Yoemon Shinmasu, Life of My Grandfather in Seattle
Vol.4 Sending children to Japan
by Ikuo Shinmasu, translated by Mina Otsuka
This is a series on the life of Yoemon Shinmasu, an Issei immigrant from a small fishing village in Yamaguchi Prefecture who made his barbershop business quite a success in Seattle, yet lost his life in an accident in his 40s. Yoemon’s grandson Ikuo was born and raised in Japan and has been always interested in Yoemon’s life in Seattle. He shares what he discovered through his research.
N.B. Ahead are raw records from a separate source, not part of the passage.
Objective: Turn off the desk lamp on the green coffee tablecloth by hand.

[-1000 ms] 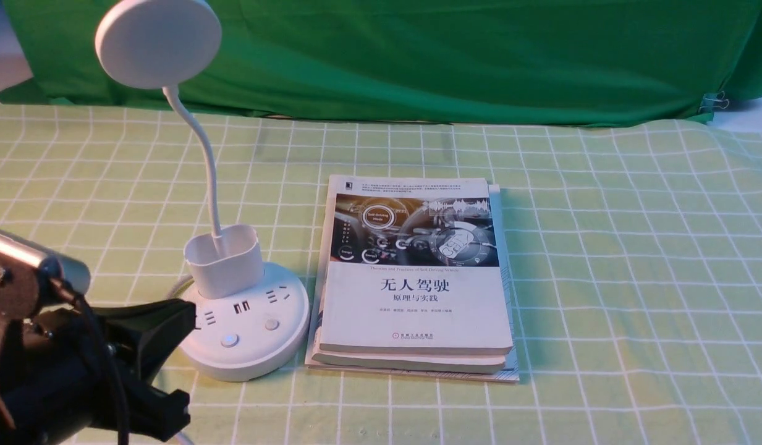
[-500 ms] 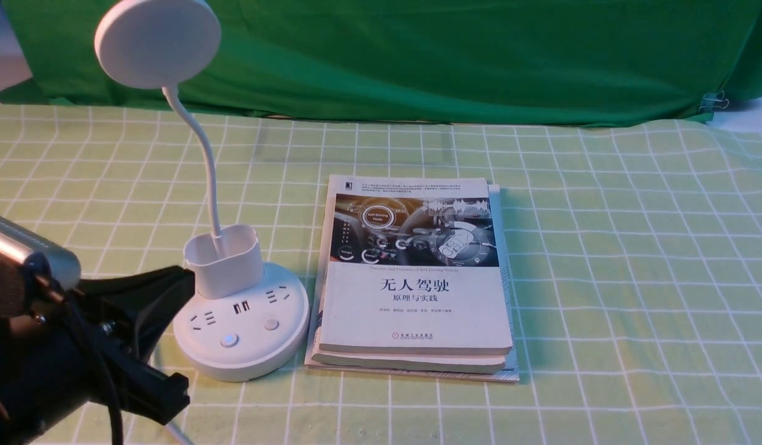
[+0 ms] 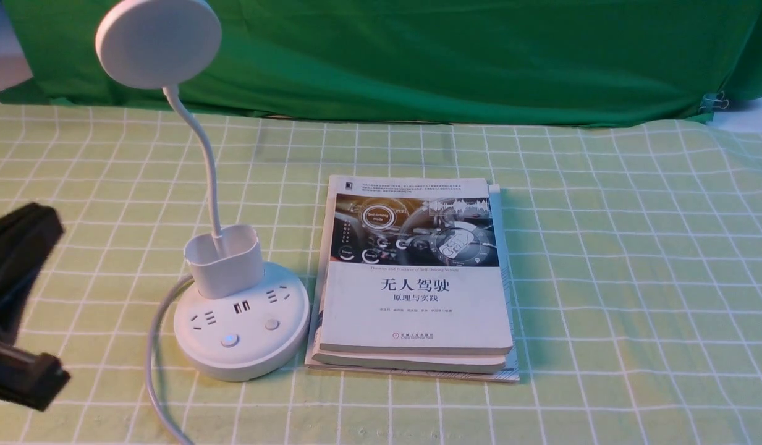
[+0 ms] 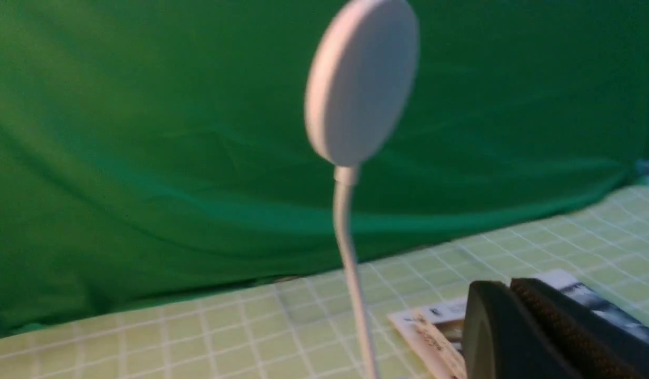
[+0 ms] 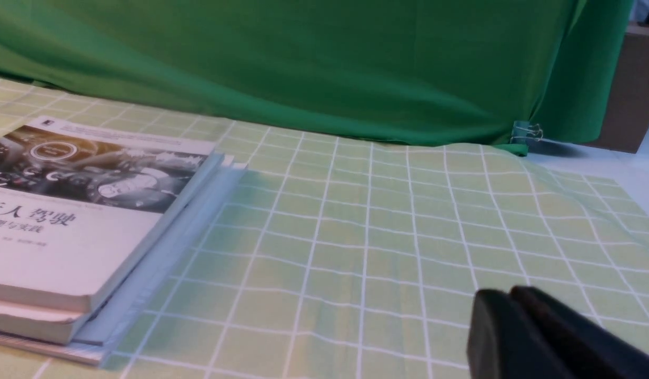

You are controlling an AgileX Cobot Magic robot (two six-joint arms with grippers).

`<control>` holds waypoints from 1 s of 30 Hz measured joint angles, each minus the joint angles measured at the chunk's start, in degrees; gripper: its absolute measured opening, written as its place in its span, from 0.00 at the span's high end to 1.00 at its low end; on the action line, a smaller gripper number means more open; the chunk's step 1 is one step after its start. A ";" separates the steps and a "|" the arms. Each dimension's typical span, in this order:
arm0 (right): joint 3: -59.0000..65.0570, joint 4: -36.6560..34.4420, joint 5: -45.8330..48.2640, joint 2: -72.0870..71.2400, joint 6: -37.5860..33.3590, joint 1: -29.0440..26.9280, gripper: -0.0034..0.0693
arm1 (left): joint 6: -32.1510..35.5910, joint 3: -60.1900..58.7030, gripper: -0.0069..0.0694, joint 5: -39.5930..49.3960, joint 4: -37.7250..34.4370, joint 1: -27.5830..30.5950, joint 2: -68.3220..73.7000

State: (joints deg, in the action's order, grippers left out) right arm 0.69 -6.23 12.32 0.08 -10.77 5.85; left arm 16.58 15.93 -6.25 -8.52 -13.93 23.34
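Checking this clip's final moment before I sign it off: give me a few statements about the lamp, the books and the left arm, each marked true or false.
1. Seen from the front, the desk lamp stands left of the stack of books. True.
2. The left end effector rests on the lamp's base. False: it sits at the front view's left edge, apart from the lamp.
3. A white cable runs out from the lamp's base. True.
4. The books lie on the dark green backdrop. False: they lie on the green coffee tablecloth.
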 joint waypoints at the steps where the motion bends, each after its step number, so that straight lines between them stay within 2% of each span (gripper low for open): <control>1: 0.00 0.00 0.00 0.00 0.00 0.00 0.91 | 0.72 -1.39 0.90 0.00 -1.09 2.88 -2.70; 3: 0.00 0.00 0.00 0.00 0.00 0.00 0.91 | 1.15 -2.89 0.90 0.07 -2.10 6.22 -5.21; 5: 0.00 0.00 0.00 0.00 0.00 0.00 0.91 | 1.33 -6.92 0.90 0.12 -2.81 12.03 -10.45; 12: 0.00 0.00 0.00 0.00 0.00 0.00 0.91 | -2.96 -15.78 0.90 1.29 -2.96 22.15 -20.38; 17: 0.00 0.00 -0.06 0.00 0.00 0.00 0.91 | -4.79 -16.14 0.90 9.96 -2.68 23.59 -23.17; 20: 0.00 0.00 0.01 0.00 0.00 0.00 0.91 | -6.87 -16.35 0.90 19.33 -1.85 23.59 -23.38; 30: 0.00 0.00 0.01 0.00 0.00 0.00 0.91 | -7.64 -16.38 0.90 20.24 -1.47 23.59 -23.44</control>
State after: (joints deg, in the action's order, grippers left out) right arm 0.69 -6.23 12.33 0.08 -10.77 5.85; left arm 8.94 -0.45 13.99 -10.00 9.65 -0.10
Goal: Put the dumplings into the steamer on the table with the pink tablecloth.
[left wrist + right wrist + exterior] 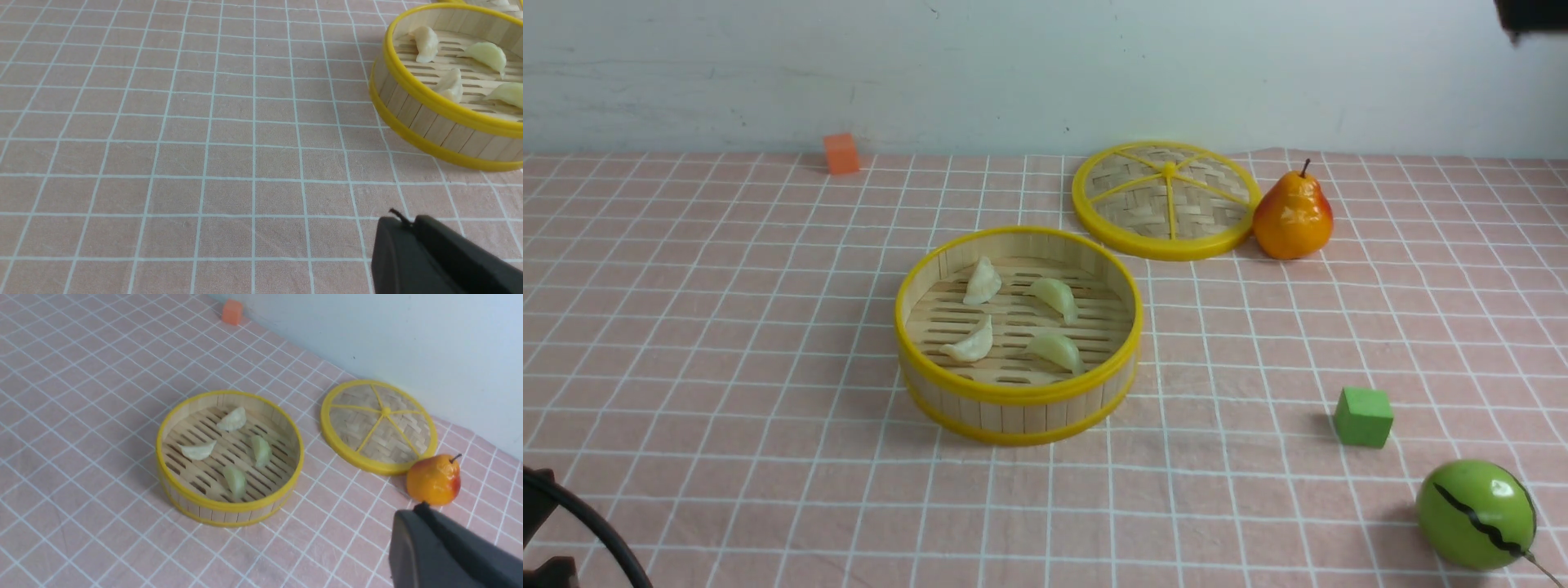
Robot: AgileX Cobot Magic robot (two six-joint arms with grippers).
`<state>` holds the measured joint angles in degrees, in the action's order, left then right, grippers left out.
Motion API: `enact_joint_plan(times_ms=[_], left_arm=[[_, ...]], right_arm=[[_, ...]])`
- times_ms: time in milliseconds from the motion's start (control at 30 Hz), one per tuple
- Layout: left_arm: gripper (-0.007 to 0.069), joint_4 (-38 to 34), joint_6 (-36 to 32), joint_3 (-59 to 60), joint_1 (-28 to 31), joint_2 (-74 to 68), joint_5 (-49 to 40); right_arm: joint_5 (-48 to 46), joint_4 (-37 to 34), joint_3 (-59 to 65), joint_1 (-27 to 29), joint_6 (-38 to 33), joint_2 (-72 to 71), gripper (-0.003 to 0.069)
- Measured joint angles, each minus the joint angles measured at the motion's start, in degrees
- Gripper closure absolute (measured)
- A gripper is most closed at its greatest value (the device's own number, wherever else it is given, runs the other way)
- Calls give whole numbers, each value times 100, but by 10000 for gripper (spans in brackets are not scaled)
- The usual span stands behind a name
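Front view has all four dumplings (983,282) lying apart on the slatted floor of the steamer (1013,394), which stands mid-counter (727,327) on the pink cloth (1217,490), its lid (1166,200) lying flat behind it to the right, just beside a pear (1293,216). An orange cube (841,153) sits by the far wall, while a green cube (1363,416) and a green fruit (1476,514) lie toward the near right. Left gripper (408,223) hangs clenched and empty over bare cloth beside the steamer; right gripper (416,509) is likewise clenched on nothing, above the counter.
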<state>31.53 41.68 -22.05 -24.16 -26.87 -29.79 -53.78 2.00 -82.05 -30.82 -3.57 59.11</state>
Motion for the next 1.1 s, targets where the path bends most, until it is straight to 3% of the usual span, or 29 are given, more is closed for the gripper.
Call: enact_joint_plan(times_ms=[33,67,133,233,433,600,733,967,1100], left_arm=[[586,0,0,0,0,0,0],[586,0,0,0,0,0,0],[586,0,0,0,0,0,0],[585,0,0,0,0,0,0],[575,0,0,0,0,0,0],[570,0,0,0,0,0,-1],[567,0,0,0,0,0,-1],[559,0,0,0,0,0,-6],[553,0,0,0,0,0,-12]], right_arm=[[601,15,1095,0,33,-675,671],[601,15,1095,0,39,-675,671],[1774,15,2935,0,107,-1670,669],[2937,29,4513,0,228,-2316,669],[5004,29,6738,0,357,-2877,664],[6219,29,7794,0,357,-2938,661],[6360,49,8255,0,357,-2938,659],[5083,68,8341,54,357,-3212,655],[4037,202,8343,703,357,-4069,648]])
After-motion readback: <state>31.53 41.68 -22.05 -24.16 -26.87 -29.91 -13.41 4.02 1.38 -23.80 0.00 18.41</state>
Volume 3 introduced Yoemon’s family in Seattle after his marriage and his barbershop business with his wife. In volume 4, I will write about the life of Yoemon’s children in Kamai. They were brought back to Japan for the sake of his business and Atae’s return to America.
Family’s return to Japan
In September 1920, Yoemon returned to Japan with his family. The purpose of his visit was to leave his children with his parents in Kamai, as his children were becoming a nuisance to the barbershop business. Born in Seattle, his children knew nothing about Japan. Atae was 6; the eldest daughter was 4; and the second daughter was 2. My aunt, the eldest daughter and now aged 102, had left a note in the blank space of Yoemon’s notebook.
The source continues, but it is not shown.